The term source reduction "include[s] equipment or technology modifications, process or
procedure modifications, reformulation or redesign of products, substitution of raw materials,
and improvements in housekeeping, maintenance, training or inventory control. The term
'source reduction' does not include any practice which alters the physical, chemical, or biological
characteristics or the volume of a hazardous substance, pollutant, or contaminant through a
process or activity which itself is not integral to or necessary for the production of a product or
the providing of a service." 42 U.S.C. 13102(5). In effect, source reduction means reducing the
amount of a pollutant that enters a waste stream or that is otherwise released into the
environment prior to out-of-process recycling, treatment, or disposal.
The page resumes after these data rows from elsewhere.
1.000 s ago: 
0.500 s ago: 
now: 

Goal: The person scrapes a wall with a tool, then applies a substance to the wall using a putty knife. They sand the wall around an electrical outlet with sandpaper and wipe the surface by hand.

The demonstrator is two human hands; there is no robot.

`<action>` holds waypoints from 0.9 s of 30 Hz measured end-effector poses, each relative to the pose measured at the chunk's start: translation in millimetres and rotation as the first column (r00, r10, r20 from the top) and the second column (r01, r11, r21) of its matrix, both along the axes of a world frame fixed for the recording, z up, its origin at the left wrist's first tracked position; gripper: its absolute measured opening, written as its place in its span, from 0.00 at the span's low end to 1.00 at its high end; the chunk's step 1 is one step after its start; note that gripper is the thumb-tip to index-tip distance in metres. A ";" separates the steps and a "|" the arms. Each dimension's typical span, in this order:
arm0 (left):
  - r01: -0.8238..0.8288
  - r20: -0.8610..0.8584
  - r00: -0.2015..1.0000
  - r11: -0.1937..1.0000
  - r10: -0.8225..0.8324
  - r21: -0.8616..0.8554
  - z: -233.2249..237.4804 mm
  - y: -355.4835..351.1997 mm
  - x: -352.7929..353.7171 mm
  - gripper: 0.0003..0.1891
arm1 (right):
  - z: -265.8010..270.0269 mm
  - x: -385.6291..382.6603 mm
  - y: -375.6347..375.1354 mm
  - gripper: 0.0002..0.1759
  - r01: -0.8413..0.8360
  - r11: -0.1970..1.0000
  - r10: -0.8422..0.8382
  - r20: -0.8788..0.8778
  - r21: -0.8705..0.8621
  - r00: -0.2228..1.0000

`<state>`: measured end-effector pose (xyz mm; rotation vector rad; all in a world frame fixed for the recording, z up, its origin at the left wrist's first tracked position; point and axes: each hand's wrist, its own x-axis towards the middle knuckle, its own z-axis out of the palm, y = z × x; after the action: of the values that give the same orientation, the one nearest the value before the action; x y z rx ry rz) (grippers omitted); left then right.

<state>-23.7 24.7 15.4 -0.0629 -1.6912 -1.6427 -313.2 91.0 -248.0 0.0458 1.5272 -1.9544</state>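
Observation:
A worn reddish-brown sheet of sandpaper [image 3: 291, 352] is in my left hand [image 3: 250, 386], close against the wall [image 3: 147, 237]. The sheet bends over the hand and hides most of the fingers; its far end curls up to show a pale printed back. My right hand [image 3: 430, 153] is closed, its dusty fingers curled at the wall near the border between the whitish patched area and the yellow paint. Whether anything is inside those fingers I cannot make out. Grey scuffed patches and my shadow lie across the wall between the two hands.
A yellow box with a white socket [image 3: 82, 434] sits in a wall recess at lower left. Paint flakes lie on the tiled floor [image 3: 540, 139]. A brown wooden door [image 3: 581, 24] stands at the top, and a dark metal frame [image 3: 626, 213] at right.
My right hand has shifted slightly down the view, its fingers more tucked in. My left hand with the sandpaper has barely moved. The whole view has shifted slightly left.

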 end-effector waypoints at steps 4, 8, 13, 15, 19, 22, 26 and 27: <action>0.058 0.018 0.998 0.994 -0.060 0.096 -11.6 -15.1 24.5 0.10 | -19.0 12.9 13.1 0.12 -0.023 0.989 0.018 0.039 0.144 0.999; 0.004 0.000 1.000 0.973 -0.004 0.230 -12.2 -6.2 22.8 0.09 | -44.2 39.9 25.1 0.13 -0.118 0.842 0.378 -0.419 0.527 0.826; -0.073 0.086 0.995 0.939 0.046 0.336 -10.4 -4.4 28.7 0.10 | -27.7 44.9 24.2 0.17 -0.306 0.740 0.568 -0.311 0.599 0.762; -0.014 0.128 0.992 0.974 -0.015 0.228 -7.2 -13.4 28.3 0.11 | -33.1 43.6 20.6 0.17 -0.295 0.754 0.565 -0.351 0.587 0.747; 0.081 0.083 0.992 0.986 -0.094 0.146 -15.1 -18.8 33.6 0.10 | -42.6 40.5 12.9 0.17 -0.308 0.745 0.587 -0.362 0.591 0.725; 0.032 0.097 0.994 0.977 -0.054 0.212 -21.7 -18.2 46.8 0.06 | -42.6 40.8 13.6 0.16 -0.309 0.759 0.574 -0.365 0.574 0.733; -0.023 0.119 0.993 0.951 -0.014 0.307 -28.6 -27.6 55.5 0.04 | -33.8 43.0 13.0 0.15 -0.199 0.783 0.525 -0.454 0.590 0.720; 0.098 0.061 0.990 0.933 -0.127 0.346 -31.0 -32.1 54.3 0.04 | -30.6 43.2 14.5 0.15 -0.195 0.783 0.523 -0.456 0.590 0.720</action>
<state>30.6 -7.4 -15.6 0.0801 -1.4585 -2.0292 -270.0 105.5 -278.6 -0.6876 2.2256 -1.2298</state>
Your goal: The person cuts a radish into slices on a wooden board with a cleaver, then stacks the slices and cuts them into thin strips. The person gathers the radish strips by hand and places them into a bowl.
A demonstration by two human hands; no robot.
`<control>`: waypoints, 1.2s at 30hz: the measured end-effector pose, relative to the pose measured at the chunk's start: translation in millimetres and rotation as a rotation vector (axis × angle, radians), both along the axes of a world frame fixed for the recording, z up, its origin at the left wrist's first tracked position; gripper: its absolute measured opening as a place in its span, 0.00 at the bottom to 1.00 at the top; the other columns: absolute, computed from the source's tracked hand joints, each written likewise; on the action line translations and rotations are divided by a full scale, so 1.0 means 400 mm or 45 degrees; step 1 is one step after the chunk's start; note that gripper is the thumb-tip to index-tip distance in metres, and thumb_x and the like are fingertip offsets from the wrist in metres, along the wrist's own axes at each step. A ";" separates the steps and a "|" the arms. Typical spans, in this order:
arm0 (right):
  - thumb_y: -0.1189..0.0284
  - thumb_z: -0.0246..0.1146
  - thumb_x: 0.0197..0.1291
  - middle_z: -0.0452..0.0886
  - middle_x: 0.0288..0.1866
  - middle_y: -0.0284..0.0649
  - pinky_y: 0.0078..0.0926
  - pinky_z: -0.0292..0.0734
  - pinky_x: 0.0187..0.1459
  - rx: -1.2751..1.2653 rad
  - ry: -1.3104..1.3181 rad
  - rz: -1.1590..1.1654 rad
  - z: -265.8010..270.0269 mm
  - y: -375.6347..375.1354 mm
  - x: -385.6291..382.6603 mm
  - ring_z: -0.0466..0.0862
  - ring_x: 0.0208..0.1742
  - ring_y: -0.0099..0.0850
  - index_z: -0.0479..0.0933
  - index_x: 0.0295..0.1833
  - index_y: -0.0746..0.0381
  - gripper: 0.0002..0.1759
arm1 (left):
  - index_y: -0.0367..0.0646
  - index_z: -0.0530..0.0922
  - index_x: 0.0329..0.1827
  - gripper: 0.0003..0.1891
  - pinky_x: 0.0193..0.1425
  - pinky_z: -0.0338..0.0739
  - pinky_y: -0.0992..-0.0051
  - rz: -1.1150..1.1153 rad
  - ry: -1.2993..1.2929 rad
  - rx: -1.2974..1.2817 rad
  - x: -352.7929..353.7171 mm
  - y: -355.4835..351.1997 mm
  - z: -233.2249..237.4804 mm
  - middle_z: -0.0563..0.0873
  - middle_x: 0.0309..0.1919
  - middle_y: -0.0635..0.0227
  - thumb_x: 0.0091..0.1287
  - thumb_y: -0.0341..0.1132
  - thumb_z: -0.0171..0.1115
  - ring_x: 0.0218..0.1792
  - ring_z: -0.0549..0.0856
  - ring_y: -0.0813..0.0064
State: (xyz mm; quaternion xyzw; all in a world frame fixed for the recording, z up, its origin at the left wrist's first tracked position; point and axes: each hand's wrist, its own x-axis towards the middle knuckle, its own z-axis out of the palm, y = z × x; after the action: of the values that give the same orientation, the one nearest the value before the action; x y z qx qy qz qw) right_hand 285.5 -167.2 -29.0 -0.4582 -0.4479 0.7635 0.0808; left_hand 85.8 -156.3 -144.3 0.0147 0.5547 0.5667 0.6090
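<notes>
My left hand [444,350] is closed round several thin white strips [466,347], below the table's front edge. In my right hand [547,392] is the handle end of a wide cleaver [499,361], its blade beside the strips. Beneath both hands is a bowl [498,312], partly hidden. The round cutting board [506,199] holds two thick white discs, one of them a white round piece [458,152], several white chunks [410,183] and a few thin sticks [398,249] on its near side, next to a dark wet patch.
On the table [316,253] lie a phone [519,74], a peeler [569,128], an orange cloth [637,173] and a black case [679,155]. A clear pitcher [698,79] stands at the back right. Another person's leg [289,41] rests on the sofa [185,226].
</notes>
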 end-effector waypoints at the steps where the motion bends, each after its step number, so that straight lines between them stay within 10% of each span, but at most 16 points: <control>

In this proposed rule, EPA supports pollution prevention technology by encouraging the
use of synthetic-based drilling fluids (SBFs) based on certain synthetic materials and other
similarly performing materials in place of traditional oil-based drilling fluids (OBFs) based on
diesel oil and mineral oil. The waste generated from SBFs is anticipated to have lower toxicity,
lower bioaccumulation potential, faster biodegradation, and elimination of polynuclear aromatic
hydrocarbons, including those which are priority pollutants. With these improved characteristics,
and to encourage their use in place of OBFs, EPA is proposing to allow the controlled on-site
discharge of the cuttings associated with SBF (SBF-cuttings). Use of SBF in place of OBF will
eliminate the need to barge to shore or inject oily waste cuttings, reducing fuel use, air emissions,
and land disposal. It also eliminates the risk of OBF and OBF-cuttings spills. In addition, the
proposed regulatory option includes efficient closed-loop recycling systems to reduce the
quantity of SBF discharged with the drill cuttings.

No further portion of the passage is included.